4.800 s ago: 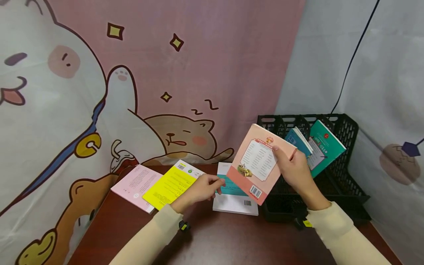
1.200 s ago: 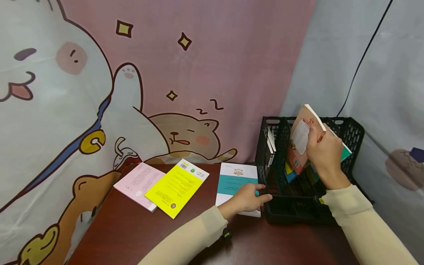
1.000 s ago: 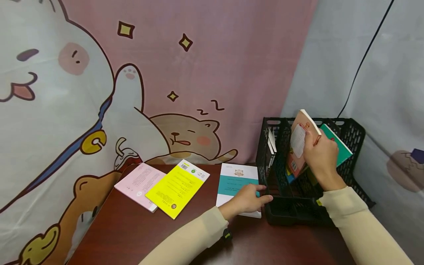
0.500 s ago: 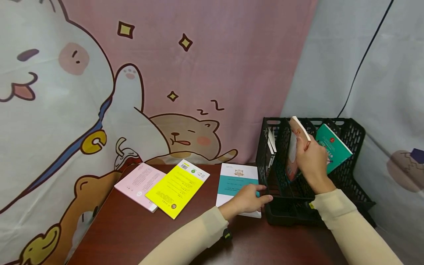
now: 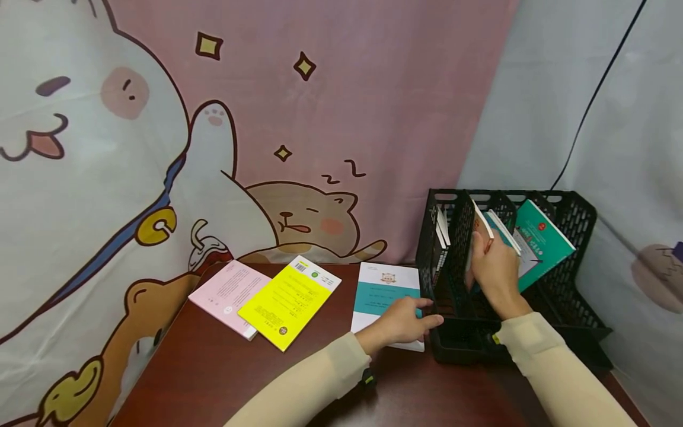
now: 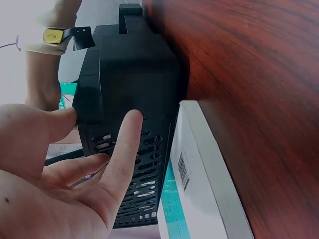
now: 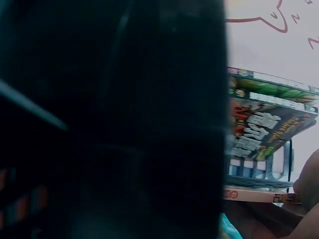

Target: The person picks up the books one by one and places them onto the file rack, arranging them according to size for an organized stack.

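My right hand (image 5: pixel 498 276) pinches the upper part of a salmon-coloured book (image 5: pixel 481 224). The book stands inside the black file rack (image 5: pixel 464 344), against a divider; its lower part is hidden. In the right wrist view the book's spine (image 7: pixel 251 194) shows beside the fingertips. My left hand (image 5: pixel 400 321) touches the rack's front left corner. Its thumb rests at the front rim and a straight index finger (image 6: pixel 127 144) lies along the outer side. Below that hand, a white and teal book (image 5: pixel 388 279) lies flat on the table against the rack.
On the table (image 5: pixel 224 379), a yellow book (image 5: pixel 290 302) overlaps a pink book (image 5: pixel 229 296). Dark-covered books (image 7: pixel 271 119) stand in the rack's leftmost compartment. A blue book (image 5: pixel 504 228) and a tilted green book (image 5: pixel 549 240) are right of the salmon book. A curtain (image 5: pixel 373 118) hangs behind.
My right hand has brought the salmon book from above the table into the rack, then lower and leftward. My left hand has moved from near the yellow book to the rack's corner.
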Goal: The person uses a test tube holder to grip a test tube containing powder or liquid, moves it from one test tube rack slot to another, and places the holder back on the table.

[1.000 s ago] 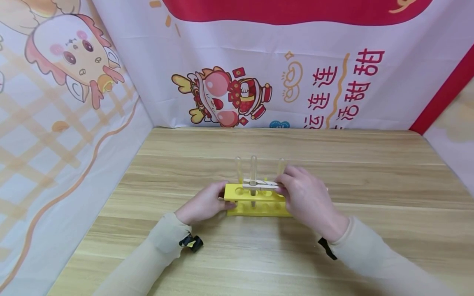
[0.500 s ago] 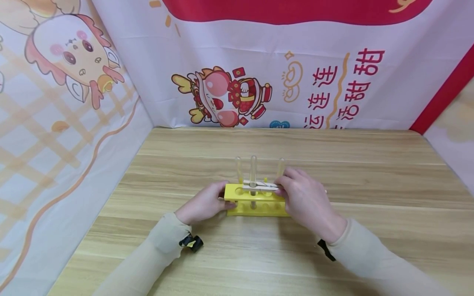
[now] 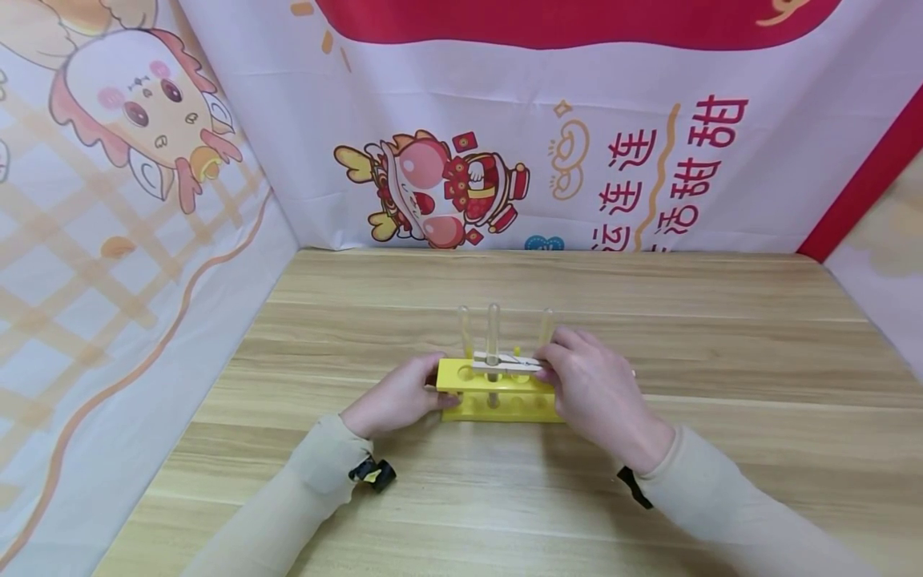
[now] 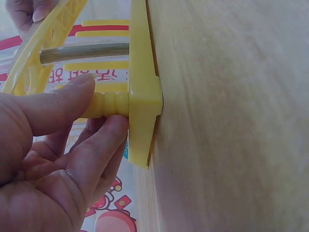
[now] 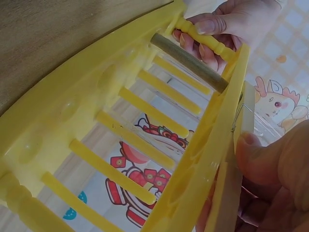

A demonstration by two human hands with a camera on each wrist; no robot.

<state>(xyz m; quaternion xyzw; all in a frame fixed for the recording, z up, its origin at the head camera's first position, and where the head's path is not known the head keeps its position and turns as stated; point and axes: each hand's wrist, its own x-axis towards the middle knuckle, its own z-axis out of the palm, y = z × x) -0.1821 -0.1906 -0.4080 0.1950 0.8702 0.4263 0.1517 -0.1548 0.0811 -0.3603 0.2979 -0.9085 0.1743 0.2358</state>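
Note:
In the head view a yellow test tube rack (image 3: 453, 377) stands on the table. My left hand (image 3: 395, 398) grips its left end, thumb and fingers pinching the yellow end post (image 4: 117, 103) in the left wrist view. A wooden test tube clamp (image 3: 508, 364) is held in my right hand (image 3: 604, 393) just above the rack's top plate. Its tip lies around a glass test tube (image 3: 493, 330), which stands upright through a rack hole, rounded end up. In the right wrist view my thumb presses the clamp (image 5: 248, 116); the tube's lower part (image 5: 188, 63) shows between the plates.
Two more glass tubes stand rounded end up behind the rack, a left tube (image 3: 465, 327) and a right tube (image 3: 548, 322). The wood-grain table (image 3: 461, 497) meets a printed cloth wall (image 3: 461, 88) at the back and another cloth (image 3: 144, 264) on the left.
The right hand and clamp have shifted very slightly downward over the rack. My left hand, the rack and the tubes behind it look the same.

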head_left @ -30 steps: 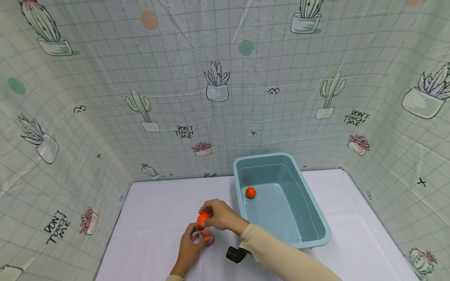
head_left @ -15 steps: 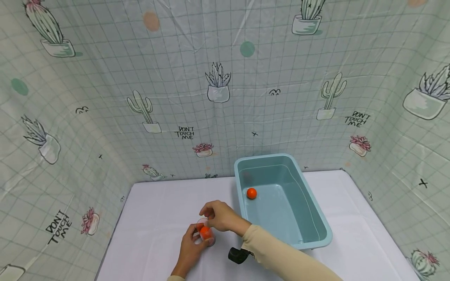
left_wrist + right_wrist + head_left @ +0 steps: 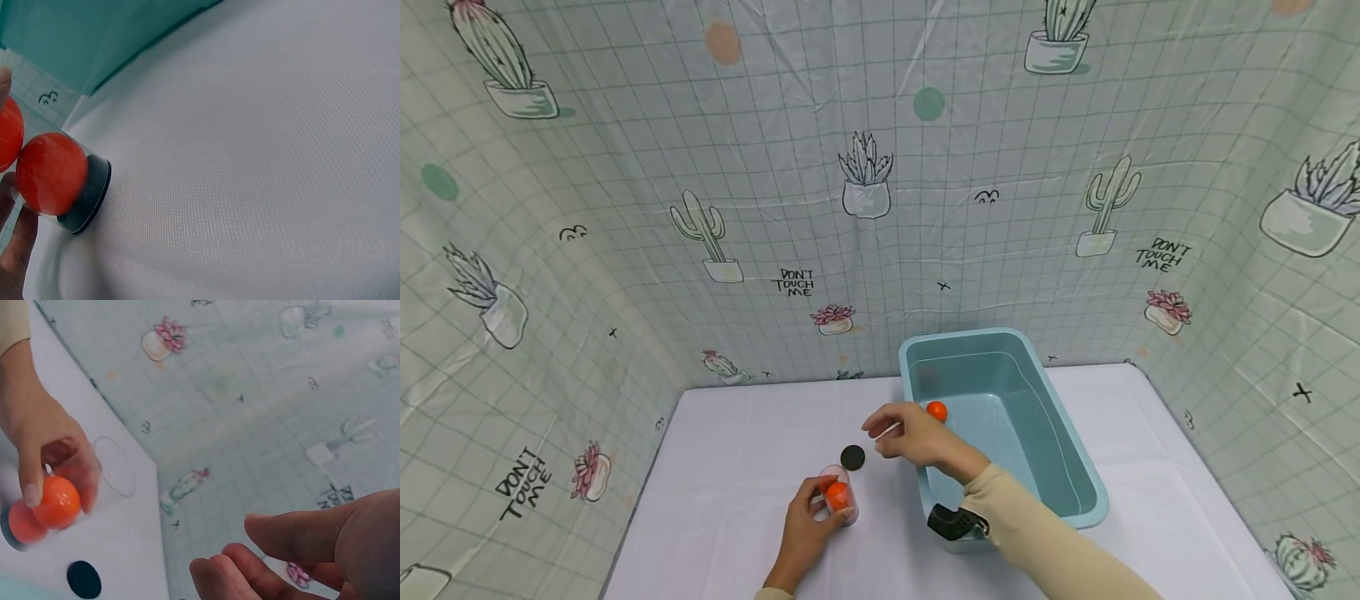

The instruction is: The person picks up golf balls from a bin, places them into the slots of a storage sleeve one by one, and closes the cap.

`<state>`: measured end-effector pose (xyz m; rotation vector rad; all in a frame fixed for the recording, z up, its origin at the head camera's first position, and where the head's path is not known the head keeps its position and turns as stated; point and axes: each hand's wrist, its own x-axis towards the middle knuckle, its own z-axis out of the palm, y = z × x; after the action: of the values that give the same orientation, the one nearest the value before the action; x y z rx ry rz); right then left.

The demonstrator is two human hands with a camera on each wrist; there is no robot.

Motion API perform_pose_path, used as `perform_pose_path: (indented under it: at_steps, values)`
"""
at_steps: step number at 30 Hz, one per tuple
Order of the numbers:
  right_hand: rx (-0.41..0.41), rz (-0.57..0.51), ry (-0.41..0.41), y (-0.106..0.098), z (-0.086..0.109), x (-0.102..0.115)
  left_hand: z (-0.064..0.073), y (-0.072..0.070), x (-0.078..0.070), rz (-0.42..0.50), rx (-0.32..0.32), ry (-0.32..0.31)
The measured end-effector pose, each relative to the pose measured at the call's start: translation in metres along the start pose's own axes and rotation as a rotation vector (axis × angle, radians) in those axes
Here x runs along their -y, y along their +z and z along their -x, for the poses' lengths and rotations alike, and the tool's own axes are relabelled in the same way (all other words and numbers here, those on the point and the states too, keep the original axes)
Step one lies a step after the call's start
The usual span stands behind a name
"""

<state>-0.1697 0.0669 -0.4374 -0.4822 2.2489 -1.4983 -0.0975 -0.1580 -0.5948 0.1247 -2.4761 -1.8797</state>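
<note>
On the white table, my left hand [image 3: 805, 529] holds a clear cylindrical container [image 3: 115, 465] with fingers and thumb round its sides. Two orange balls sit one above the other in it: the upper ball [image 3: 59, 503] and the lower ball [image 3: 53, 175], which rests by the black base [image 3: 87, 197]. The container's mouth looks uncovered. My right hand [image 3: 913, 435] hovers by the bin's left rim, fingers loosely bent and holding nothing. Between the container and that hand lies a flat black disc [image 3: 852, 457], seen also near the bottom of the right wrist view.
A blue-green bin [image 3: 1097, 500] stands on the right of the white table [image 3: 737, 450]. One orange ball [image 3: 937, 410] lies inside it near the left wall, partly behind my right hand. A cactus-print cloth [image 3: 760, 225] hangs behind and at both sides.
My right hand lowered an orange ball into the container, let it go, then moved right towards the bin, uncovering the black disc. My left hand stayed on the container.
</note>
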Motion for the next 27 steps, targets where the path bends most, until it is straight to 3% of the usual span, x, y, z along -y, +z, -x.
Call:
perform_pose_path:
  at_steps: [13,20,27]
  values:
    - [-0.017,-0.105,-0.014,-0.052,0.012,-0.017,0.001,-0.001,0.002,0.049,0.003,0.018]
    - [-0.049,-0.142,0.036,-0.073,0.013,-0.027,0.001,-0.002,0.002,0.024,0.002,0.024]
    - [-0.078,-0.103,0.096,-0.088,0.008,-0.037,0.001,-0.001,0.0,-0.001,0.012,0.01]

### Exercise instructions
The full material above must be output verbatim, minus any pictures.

### Answer for this exercise
4.800 s ago: 
1.200 s ago: 
1.000 s ago: 
0.500 s ago: 
now: 
now: 
now: 

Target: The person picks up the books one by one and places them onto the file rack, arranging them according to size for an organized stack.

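My right hand (image 5: pixel 498 276) pinches the upper part of a salmon-coloured book (image 5: pixel 481 224). The book stands inside the black file rack (image 5: pixel 464 344), against a divider; its lower part is hidden. In the right wrist view the book's spine (image 7: pixel 251 194) shows beside the fingertips. My left hand (image 5: pixel 400 321) touches the rack's front left corner. Its thumb rests at the front rim and a straight index finger (image 6: pixel 127 144) lies along the outer side. Below that hand, a white and teal book (image 5: pixel 388 279) lies flat on the table against the rack.
On the table (image 5: pixel 224 379), a yellow book (image 5: pixel 290 302) overlaps a pink book (image 5: pixel 229 296). Dark-covered books (image 7: pixel 271 119) stand in the rack's leftmost compartment. A blue book (image 5: pixel 504 228) and a tilted green book (image 5: pixel 549 240) are right of the salmon book. A curtain (image 5: pixel 373 118) hangs behind.
My right hand has brought the salmon book from above the table into the rack, then lower and leftward. My left hand has moved from near the yellow book to the rack's corner.
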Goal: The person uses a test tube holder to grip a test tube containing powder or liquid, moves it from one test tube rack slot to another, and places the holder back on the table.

[1.000 s ago] 
[0.500 s ago] 
[now] 
[now] 
[now] 

A demonstration by two human hands with a camera on each wrist; no robot.

<state>(xyz m; quaternion xyzw; all in a frame fixed for the recording, z up, its origin at the head camera's first position, and where the head's path is not known the head keeps its position and turns as stated; point and axes: each hand's wrist, its own x-axis towards the middle knuckle, its own z-axis out of the palm, y = z × x) -0.1821 -0.1906 -0.4080 0.1950 0.8702 0.4263 0.1517 -0.1548 0.0811 -0.3603 0.2979 -0.9085 0.1743 0.2358</state>
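Note:
In the head view a yellow test tube rack (image 3: 453, 377) stands on the table. My left hand (image 3: 395, 398) grips its left end, thumb and fingers pinching the yellow end post (image 4: 117, 103) in the left wrist view. A wooden test tube clamp (image 3: 508, 364) is held in my right hand (image 3: 604, 393) just above the rack's top plate. Its tip lies around a glass test tube (image 3: 493, 330), which stands upright through a rack hole, rounded end up. In the right wrist view my thumb presses the clamp (image 5: 248, 116); the tube's lower part (image 5: 188, 63) shows between the plates.
Two more glass tubes stand rounded end up behind the rack, a left tube (image 3: 465, 327) and a right tube (image 3: 548, 322). The wood-grain table (image 3: 461, 497) meets a printed cloth wall (image 3: 461, 88) at the back and another cloth (image 3: 144, 264) on the left.
The right hand and clamp have shifted very slightly downward over the rack. My left hand, the rack and the tubes behind it look the same.
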
head_left @ -30 steps: 
head_left @ -15 steps: 
left_wrist + right_wrist + head_left @ +0 steps: 

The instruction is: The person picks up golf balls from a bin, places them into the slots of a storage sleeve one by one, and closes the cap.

`<state>`: measured end-effector pose (xyz m; rotation vector rad; all in a frame fixed for the recording, z up, its origin at the head camera's first position, and where the head's path is not known the head keeps its position and turns as stated; point and axes: each hand's wrist, its own x-axis towards the middle knuckle, its own z-axis out of the palm, y = z × x; after the action: of the values that give the same orientation, the one nearest the value before the action; x y z rx ry rz); right then left.

The demonstrator is two human hands with a camera on each wrist; there is no robot.

Motion API perform_pose_path, used as `perform_pose_path: (indented under it: at_steps, values)`
"""
at_steps: step number at 30 Hz, one per tuple
Order of the numbers:
  right_hand: rx (-0.41..0.41), rz (-0.57..0.51), ry (-0.41..0.41), y (-0.106..0.098), z (-0.086..0.109), x (-0.102..0.115)
  left_hand: z (-0.064..0.073), y (-0.072..0.070), x (-0.078..0.070), rz (-0.42..0.50), rx (-0.32..0.32), ry (-0.32..0.31)
The measured end-effector pose, each relative to the pose measured at the call's start: translation in metres along the start pose's own axes and rotation as a rotation vector (axis × angle, radians) in those axes
Here x runs along their -y, y along their +z and z along their -x, for the poses' lengths and rotations alike, and the tool's own axes are relabelled in the same way (all other words and numbers here, those on the point and the states too, keep the original axes)
Step one lies a step after the call's start
The usual span stands behind a name
"""

<state>-0.1697 0.0669 -0.4374 -0.4822 2.2489 -1.4983 -0.0975 -0.1580 -0.5948 0.1247 -2.4761 -1.8797</state>
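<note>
On the white table, my left hand [image 3: 805, 529] holds a clear cylindrical container [image 3: 115, 465] with fingers and thumb round its sides. Two orange balls sit one above the other in it: the upper ball [image 3: 59, 503] and the lower ball [image 3: 53, 175], which rests by the black base [image 3: 87, 197]. The container's mouth looks uncovered. My right hand [image 3: 913, 435] hovers by the bin's left rim, fingers loosely bent and holding nothing. Between the container and that hand lies a flat black disc [image 3: 852, 457], seen also near the bottom of the right wrist view.
A blue-green bin [image 3: 1097, 500] stands on the right of the white table [image 3: 737, 450]. One orange ball [image 3: 937, 410] lies inside it near the left wall, partly behind my right hand. A cactus-print cloth [image 3: 760, 225] hangs behind and at both sides.
My right hand lowered an orange ball into the container, let it go, then moved right towards the bin, uncovering the black disc. My left hand stayed on the container.
</note>
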Motion for the next 27 steps, targets where the path bends most, until it is straight to 3% of the usual span, x, y, z along -y, +z, -x.
Call:
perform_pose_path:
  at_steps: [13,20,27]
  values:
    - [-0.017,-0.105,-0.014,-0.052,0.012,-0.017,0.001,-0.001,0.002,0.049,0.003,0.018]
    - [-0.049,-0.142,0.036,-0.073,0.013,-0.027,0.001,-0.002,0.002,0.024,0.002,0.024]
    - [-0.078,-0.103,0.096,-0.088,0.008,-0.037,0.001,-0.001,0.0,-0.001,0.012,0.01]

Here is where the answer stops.